For over 100 years, four blue-glazed jars bearing the nametag of Rameses II (1302-1213 B.C.) were believed to contain the Egyptian pharaoh's bodily organs. But analysis of organic residues scraped from the jars has determined one actually contained an aromatic salve, while a second jar held the organs of an entirely different person who lived around 760 years later.
Now the question is, who was this individual?
"We do believe that the unknown person was of importance for at least two reasons," said Jacques Connan, one of the study’s authors. "First, he or she had access to the famous jars and secondly, his or her organs were embalmed with pure Pistacia resin, which is uncommon according to our present chemical knowledge on balms of Egyptian mummies, especially during the Roman period."

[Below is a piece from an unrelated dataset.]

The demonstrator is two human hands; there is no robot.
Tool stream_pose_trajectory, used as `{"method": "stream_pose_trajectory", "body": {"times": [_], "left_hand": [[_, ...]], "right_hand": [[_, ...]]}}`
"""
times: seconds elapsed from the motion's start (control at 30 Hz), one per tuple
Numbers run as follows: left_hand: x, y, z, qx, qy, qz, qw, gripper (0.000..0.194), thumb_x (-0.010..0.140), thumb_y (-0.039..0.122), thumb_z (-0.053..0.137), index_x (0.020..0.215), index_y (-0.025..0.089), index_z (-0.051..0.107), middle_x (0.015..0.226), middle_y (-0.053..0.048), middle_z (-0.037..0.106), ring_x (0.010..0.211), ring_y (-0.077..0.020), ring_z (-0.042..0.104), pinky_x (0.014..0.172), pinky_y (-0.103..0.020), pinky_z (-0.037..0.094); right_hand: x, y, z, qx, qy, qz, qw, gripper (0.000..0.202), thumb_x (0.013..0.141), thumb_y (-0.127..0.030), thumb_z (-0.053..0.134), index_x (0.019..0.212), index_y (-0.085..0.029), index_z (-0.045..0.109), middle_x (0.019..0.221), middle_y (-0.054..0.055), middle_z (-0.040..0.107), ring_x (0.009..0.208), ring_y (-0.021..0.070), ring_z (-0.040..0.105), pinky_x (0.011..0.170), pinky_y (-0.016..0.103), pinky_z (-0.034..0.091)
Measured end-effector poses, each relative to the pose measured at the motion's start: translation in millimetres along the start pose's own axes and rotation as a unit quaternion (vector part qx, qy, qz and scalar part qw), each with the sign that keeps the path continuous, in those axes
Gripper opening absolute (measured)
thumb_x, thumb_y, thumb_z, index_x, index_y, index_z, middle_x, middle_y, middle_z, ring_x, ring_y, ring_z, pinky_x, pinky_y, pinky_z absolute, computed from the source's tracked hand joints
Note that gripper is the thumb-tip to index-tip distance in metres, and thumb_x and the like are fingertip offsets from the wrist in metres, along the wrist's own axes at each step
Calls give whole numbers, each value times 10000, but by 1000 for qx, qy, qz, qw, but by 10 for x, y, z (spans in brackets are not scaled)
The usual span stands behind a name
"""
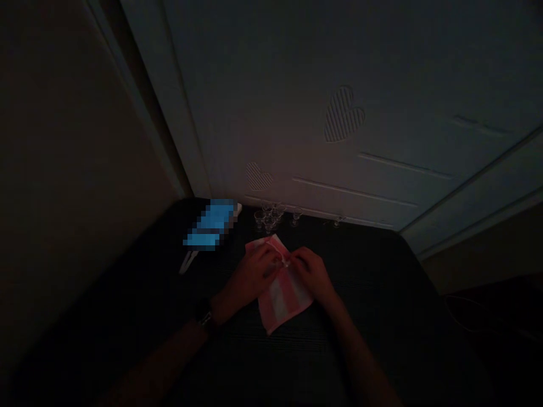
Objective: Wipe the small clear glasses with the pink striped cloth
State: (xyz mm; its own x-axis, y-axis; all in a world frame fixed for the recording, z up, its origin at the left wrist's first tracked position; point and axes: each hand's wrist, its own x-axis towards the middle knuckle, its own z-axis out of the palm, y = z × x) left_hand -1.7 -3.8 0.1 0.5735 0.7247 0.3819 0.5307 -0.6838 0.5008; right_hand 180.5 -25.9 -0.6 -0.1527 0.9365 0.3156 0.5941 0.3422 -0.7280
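A pink and white striped cloth (282, 299) lies on the dark table, partly bunched up near its far end. My left hand (259, 270) rests over the cloth, its fingers bent and closed on the fabric. From the other side my right hand (311, 274) meets it, thumb and fingers pinched together. Between the fingertips of both hands shows a small pale, shiny spot; the dim light does not let me tell what it is. Just beyond the cloth stands a cluster of tiny clear stemmed glasses (268, 216).
Another tiny glass (296, 217) stands right of the cluster, and one more small glass (338, 221) is farther right. A phone with a lit, blurred screen (211, 225) lies at the left. A pale panel with raised hearts (344, 115) borders the table's (373, 316) far edge.
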Motion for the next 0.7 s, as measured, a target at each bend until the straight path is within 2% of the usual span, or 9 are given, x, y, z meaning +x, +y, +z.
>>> {"method": "stream_pose_trajectory", "body": {"times": [0.2, 0.37, 0.7], "left_hand": [[9, 11, -45, -16, 1, -29, 999, 117, 820, 213, 513, 928, 208, 559, 981, -15, 587, 951, -183, 521, 863, -353, 408], [5, -19, -34, -6, 4, -36, 999, 133, 813, 215, 514, 938, 203, 555, 1003, -28, 587, 980, -194, 517, 881, -362, 405], [10, 33, -33, 2, 21, -1, 1000, 117, 840, 194, 471, 930, 205, 544, 1003, -31, 539, 1005, -190, 473, 911, -372, 385]], "right_hand": [[-8, -21, -28, 9, 19, 8, 1000, 123, 829, -183, 478, 843, -194, 600, 835, 16, 598, 797, 137, 559, 727, 241, 413], [-3, -9, -20, 6, -8, 8, 1000, 125, 829, -185, 481, 860, -198, 602, 854, 19, 603, 827, 143, 556, 752, 256, 416], [-21, -24, 3, -27, -19, -1, 999, 139, 846, -184, 464, 893, -197, 595, 881, 30, 593, 871, 156, 539, 794, 284, 408]]}}
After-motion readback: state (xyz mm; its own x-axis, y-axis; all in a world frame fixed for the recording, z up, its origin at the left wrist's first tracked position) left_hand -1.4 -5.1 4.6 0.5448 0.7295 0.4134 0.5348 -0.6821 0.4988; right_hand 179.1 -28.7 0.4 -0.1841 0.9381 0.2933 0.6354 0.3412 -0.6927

The mystery concerning the jars began in 1905, when they were brought to Paris’ Louvre Museum, where they are still housed. Shortly after that time, researchers cut into a packet inside one of the jars and plucked out a piece of heart. The packet is now lost, but from that point on, the containers were labeled as "the canopic jars of Rameses II."
Connan, a professor in the bio-organic geochemistry laboratory at Louis Pasteur University in Strasbourg, and his colleagues questioned the description, especially as the heart of Rameses II was later found inside his mummy. The scientists recently radiocarbon dated residue from two of the four jars and used molecular biomarkers to identify the contents.